E se tiverem o azar de viverem mais do que ela, terão de pagar o enterro. Não, não. É verdade. Senhores, sei que parece divertido, mas são os fatos, não são?
Por outro lado, com uma prostituta o assunto é diferente, não é?
Não há a necessidade de abrigá-la ou alimentá-la e certamente nem de vesti-la ou enterrá-la. Graças a Deus!
Ela é sua só quando precisam. Pagam-na somente por esse serviço e a pagam por hora. O que, senhores, é mais importante e mais conveniente?
Um escravo ou um trabalhador assalariado?
O que acham mais conveniente? O domínio estrangeiro, com suas leis, vetos, impostos, monopólios comerciais, ou a independência?
Com seu próprio governo,leis, administração e a liberdade de comerciar com quem quiserem sob termos ditados somente pelos preços do mercado internacional.
...
Mas é o exemplo da prostituta que ainda não me convenceu, Sr. Walker. O que acontecerá quando o negro não for mais um escravo? E, em vez de trabalhador, quiser ser o patrão?
É exatamente o que acontecerá se continuarmos a discutir o caso. Há quatro meses, José Dolores estava em Sierra Madre com uma dúzia de homens. Quando chegou à Sierra Trinidad havia 400 ou 500. Agora, há milhares. Espalham-se pelas planícies. Em minha opinião, se não tomarem uma atitude imediata se não se envolverem nessa revolta serão aniquilados. Em vez de se tornarem trabalhadores,
seus ex-escravos não se tornarão seus patrões, Sr.
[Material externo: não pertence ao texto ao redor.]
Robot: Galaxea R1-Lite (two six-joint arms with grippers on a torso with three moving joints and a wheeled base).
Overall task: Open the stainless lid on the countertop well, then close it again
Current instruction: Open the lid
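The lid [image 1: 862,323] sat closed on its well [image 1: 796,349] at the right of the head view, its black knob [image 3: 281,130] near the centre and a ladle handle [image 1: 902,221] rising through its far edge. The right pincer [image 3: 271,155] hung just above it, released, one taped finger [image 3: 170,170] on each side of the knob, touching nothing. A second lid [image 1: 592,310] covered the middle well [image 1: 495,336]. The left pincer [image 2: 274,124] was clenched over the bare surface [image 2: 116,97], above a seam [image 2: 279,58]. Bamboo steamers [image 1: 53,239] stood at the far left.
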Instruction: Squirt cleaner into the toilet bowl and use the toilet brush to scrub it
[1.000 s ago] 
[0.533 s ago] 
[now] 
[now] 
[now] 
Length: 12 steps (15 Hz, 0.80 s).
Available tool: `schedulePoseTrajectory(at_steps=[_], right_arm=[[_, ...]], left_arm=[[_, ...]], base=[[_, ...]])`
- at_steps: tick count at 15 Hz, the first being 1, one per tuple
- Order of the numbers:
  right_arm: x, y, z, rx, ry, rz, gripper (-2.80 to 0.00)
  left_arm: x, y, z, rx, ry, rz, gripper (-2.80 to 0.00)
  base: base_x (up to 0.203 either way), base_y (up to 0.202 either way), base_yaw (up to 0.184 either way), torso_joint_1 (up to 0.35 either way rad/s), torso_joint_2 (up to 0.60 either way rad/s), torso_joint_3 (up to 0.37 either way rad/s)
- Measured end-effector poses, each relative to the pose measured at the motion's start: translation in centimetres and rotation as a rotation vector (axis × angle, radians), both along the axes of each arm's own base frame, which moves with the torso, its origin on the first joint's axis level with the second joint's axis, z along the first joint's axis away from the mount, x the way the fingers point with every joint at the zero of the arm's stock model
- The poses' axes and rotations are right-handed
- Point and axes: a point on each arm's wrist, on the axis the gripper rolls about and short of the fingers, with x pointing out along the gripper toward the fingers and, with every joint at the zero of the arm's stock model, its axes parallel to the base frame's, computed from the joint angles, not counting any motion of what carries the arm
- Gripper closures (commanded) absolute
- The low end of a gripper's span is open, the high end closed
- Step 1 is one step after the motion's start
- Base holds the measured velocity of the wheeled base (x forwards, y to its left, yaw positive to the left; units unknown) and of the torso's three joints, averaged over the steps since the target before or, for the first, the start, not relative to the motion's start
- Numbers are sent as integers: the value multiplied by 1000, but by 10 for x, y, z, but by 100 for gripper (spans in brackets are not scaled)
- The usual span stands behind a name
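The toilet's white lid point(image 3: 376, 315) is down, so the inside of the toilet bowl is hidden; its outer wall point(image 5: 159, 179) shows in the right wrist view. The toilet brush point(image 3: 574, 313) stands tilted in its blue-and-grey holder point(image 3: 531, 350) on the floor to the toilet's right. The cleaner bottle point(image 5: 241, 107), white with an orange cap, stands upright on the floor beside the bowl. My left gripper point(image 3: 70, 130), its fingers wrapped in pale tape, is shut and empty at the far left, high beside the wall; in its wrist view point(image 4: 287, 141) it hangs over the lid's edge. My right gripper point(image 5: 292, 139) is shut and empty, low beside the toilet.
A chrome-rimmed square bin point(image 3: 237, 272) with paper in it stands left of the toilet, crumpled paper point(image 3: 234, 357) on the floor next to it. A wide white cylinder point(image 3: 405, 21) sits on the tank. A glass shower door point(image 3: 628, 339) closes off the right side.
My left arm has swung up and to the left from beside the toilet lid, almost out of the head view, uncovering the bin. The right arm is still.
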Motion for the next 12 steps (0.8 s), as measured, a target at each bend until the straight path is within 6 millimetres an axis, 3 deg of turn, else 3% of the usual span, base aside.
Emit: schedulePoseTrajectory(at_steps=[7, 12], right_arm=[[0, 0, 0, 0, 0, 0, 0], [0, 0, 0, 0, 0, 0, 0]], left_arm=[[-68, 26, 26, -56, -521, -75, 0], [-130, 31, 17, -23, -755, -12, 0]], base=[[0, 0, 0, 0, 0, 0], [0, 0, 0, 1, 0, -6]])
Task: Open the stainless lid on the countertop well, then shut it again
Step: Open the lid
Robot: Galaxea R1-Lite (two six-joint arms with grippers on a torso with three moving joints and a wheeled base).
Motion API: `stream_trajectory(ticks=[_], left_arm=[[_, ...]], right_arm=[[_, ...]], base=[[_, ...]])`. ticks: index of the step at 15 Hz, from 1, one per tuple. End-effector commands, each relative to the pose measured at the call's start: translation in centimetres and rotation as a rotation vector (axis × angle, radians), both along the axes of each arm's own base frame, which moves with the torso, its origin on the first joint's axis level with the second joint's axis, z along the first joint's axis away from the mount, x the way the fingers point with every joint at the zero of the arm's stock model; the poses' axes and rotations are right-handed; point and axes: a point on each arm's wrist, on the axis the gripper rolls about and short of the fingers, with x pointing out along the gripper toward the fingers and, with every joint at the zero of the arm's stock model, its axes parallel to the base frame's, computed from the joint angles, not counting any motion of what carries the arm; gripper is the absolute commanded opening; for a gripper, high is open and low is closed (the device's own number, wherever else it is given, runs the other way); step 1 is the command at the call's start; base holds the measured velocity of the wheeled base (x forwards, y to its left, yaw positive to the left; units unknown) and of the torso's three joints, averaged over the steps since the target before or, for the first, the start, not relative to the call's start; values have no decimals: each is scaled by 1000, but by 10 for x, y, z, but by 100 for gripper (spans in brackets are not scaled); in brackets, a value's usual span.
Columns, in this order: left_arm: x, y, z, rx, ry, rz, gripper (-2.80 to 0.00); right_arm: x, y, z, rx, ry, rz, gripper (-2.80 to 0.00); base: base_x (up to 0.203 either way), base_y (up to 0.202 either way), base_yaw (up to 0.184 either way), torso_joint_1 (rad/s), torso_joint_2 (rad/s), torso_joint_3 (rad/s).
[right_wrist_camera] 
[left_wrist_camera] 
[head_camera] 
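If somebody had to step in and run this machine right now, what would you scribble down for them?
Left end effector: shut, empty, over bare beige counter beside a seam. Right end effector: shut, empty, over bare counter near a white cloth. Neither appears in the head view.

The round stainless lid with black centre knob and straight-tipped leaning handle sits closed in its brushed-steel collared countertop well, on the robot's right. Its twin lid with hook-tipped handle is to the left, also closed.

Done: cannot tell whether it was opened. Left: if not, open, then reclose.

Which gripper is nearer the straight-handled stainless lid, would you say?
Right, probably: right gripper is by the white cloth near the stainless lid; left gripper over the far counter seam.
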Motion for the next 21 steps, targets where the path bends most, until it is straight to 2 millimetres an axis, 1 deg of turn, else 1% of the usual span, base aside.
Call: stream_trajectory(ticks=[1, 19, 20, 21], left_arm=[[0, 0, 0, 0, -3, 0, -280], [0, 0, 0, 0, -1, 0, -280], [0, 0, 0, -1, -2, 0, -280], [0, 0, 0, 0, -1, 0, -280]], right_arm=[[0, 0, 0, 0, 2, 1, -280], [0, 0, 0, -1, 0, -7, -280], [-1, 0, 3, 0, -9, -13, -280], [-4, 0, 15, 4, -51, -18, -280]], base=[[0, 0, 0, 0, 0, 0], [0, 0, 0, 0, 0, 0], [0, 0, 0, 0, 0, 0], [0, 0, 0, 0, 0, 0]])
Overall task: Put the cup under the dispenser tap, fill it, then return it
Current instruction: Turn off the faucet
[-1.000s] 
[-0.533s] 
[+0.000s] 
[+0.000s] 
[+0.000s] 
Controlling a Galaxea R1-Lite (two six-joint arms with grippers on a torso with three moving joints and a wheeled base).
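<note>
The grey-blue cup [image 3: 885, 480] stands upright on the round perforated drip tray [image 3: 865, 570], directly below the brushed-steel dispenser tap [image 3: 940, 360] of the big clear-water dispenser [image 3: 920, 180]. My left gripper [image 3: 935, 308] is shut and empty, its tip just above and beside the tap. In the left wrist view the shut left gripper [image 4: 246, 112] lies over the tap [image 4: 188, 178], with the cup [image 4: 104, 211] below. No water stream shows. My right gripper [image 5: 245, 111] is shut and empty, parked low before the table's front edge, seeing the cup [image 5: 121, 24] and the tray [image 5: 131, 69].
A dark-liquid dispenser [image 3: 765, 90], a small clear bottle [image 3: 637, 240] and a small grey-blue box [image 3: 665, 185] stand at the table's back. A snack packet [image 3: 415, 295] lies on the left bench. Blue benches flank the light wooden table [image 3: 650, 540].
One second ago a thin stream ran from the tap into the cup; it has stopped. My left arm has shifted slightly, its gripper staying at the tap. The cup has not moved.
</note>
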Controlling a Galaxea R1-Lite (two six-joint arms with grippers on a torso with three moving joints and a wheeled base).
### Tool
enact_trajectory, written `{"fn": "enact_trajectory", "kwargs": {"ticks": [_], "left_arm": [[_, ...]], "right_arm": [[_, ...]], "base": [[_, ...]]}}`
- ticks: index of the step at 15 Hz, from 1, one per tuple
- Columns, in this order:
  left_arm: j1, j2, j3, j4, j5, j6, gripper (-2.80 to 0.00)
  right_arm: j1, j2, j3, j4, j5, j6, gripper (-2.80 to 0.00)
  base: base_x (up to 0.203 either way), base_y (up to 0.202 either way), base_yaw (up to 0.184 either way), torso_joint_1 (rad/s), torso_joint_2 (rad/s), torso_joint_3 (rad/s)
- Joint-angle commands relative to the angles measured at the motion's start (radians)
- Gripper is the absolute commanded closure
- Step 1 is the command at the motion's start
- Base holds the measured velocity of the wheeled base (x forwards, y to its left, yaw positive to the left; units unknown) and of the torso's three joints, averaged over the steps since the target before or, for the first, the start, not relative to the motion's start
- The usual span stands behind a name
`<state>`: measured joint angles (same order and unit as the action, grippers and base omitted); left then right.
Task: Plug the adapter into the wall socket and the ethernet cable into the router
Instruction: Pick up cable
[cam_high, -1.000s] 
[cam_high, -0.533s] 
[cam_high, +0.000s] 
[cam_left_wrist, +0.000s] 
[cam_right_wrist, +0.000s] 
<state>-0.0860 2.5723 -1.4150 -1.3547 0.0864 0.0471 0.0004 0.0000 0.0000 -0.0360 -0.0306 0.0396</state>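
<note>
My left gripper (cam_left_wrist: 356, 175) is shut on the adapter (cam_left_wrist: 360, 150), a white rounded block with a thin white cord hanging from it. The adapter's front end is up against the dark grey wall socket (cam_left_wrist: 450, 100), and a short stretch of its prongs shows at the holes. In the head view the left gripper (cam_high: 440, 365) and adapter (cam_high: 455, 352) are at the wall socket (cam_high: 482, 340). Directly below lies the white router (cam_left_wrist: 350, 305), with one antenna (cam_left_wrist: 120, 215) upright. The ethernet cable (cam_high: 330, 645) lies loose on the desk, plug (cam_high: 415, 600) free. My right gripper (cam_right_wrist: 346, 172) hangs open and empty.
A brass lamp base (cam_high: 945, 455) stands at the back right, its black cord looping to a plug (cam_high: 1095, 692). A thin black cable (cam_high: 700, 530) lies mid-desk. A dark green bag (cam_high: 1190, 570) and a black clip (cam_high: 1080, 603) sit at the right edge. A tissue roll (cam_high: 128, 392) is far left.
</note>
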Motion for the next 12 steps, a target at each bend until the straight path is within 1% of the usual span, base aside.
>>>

Prada, e sim seus carrascos.
Martino, um negro índio
Agora, José Dolores diz que, se o que temos
em nosso país for civilização...civilização de brancos...então é melhor sermos selvagens, pois...é melhor saber para onde ir
sem saber como...do que saber como ir
sem saber para onde.
Daí, Dolores diz...que se um homem trabalha para outro,
mesmo se for chamado trabalhador...ele continua sendo escravo.
E será sempre a mesma coisa...enquanto existirem
os donos dos canaviais... e os donos das machetes que cortam a cana para os donos.
- E daí?
- Daí, José Dolores diz...que devemos cortar cabeças,
em vez de cana.
Walker e a criação do herói
Lá está José Dolores.
É uma história exemplar.
No começo, ele não era nada. Um carregador de malas e água.
Mas a Inglaterra o tornou um líder revolucionário e quando não mais servia a ela, foi colocado de lado.
Quando se rebelou de novo, mais ou menos em nome dos mesmos ideais que a Inglaterra o ensinou, ela decide eliminá-lo.